> **Required work**
Each line from the one containing "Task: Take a" to the end of the material below is to be restated exactly, with pictures skipped.
- - - - -
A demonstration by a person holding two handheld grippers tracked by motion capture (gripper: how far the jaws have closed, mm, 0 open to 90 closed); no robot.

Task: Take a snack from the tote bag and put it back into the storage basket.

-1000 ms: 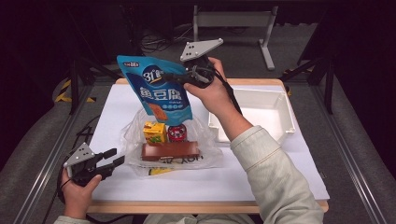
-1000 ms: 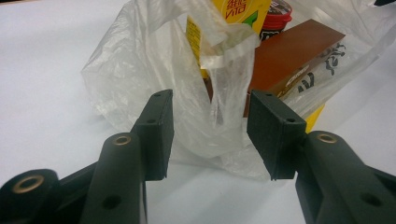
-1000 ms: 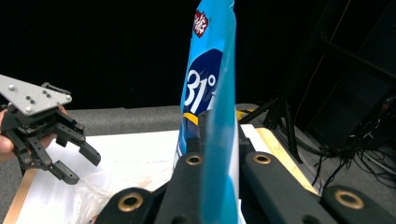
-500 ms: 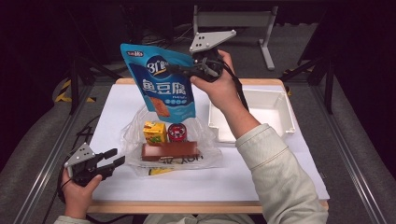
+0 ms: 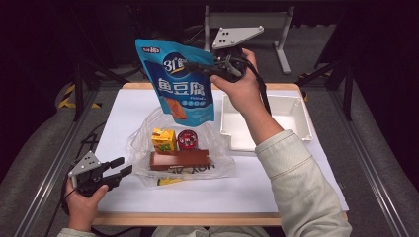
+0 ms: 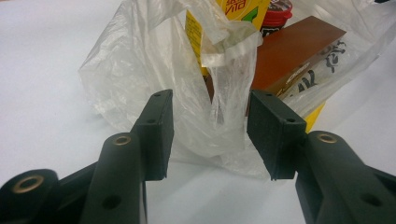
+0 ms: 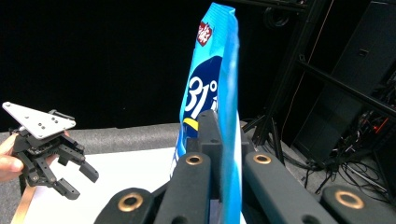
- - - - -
> **Task solution**
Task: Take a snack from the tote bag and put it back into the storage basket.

-1000 ms: 
-1000 ms: 
-1000 ms: 
-500 ms: 
+0 ms: 
+0 ms: 
+0 ms: 

That completes the exercise.